Posted in Genealogy by tahughesnc on March 5, 2013

It seems odd, but I know far less about my great-grandfather, James Harvey “Jim” Hughes (1867-1957), than I know about his father, James Thompson “Thomps” Hughes (1831-1919) or his great-grandfather, Andrew Hughes (1755-1843).

Jim Hughes and family in 1913.

Jim Hughes and family in 1913.

That may be because Jim, as far as I know, never served in the military whereas Thomps served in the Civil War and Andrew served in the Revolutionary War. I learned much of what I know about Thomps and Andrew from records related to their military service.

Here’s what I do know about Jim Hughes. He was born on August 10, 1867, in Pickens County, Ala. He was the first child born to Thomps and his second wife, Jane Mitchell Hughes. Jim married Louisa Thornton in 1889 and they had 12 children. Their first child, born in 1891, was my grandfather, Arley Hughes Sr.

Jim lived the first 50 plus years of his life in the vicinity of Ashcraft Corner, which is in Fayette County but very close to where the boundaries of present-day Fayette, Pickens and Lamar counties meet.
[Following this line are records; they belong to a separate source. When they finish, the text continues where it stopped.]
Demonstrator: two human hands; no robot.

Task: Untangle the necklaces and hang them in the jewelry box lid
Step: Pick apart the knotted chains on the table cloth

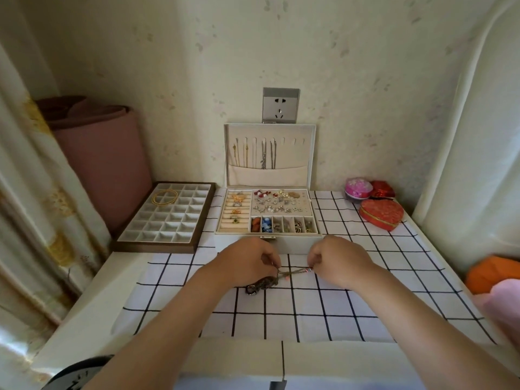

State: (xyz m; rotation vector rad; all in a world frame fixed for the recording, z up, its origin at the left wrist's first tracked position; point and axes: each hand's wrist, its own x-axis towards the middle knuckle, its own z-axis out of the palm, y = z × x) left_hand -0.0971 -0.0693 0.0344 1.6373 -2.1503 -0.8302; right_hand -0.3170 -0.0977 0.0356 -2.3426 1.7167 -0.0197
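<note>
A white jewelry box stands open at the back of the checked cloth. Its upright lid has a row of hooks with several thin chains hanging on the left ones. In front of the box my left hand pinches one end of a dark tangled necklace, whose bunched part lies on the cloth below that hand. My right hand pinches the other end, where small coloured beads show, and a short stretch of cord runs between the two hands.
A brown tray with white compartments and gold bangles sits left of the box. Heart-shaped red and pink boxes lie at the back right. A pink roll leans at the left wall. Orange and pink fabric lies at the right edge.
</note>
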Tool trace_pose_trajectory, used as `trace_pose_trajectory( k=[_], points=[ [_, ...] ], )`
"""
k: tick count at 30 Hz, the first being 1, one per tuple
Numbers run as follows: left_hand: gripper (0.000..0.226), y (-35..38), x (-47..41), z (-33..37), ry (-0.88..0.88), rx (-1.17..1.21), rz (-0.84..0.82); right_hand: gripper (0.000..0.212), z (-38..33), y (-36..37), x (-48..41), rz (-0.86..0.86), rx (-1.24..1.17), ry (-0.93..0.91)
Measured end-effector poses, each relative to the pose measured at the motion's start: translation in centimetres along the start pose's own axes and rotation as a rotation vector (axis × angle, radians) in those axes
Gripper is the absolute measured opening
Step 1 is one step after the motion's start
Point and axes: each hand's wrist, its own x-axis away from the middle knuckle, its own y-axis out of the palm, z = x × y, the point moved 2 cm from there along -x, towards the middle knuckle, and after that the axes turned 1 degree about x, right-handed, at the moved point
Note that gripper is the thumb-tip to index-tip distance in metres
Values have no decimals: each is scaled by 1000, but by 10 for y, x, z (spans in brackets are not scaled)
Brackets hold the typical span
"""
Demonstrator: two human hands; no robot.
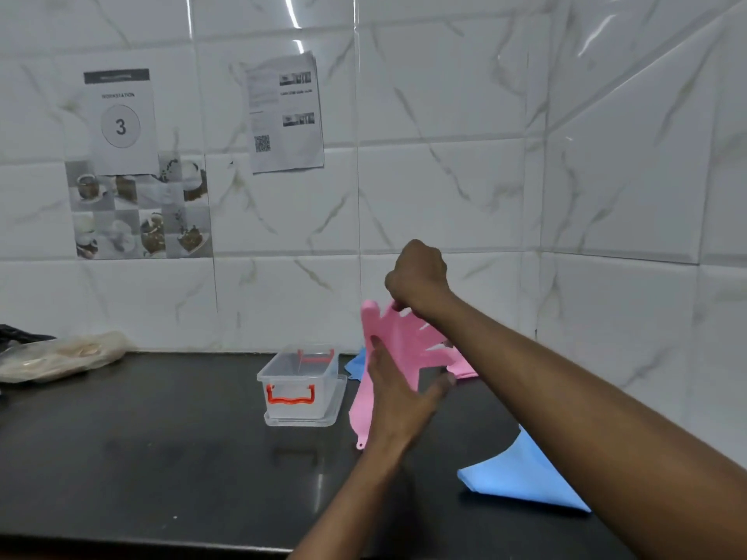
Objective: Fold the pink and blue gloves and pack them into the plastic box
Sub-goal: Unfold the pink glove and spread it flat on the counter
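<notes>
A pink glove hangs upright above the black counter, fingers pointing up and to the right. My right hand pinches its fingertip end from above. My left hand lies flat against the glove's middle, fingers spread. A second pink glove lies behind on the counter. One blue glove lies flat near the front right, partly under my right forearm. Another blue glove peeks out behind the pink one. The clear plastic box with orange handles stands open to the left, sitting on its lid.
The black counter runs to a front edge at the bottom. A crumpled plastic bag lies at the far left by the wall. White marble tiles with taped paper sheets form the back wall and right corner.
</notes>
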Motion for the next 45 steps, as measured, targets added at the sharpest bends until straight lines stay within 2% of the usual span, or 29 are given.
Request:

But by 1930, when he was 63 years old, he had relocated to Lowndes County, Mississippi, near the town of Columbus.  According to family legend, Jim said that he moved to Mississippi “so my daughters wouldn’t have to marry their cousins.” (Two of his aunts, Hulda Hughes Wilson and Adline Hughes Wilson, had both married first cousins of theirs.)

He died on March 20, 1957, at the age of 89. He is buried at Mount Zion Baptist Church Cemetery in Columbus.

The only other information I have about him comes from a one-page bio that was written by my cousin Carol (Hughes) Olive and given to me in the late 1980s. Here is an excerpt from that:

“He was a small man weighing only about 115-120 pounds. To overcome his lack of physical strength he learned to improvise to make his farm work easier. He had a very active imagination and used it to design and build such things as a dry kiln to cure sweet potatoes. He did this before the Department of Agriculture or anyone else that we know of in the state of Alabama did. He was known as a superior farmer that produced not only cotton and corn but also sweet potatoes, vegetables, peaches, apples, strawberries, dew berries, scuppernongs, grapes and any new product that he thought would be profitable.”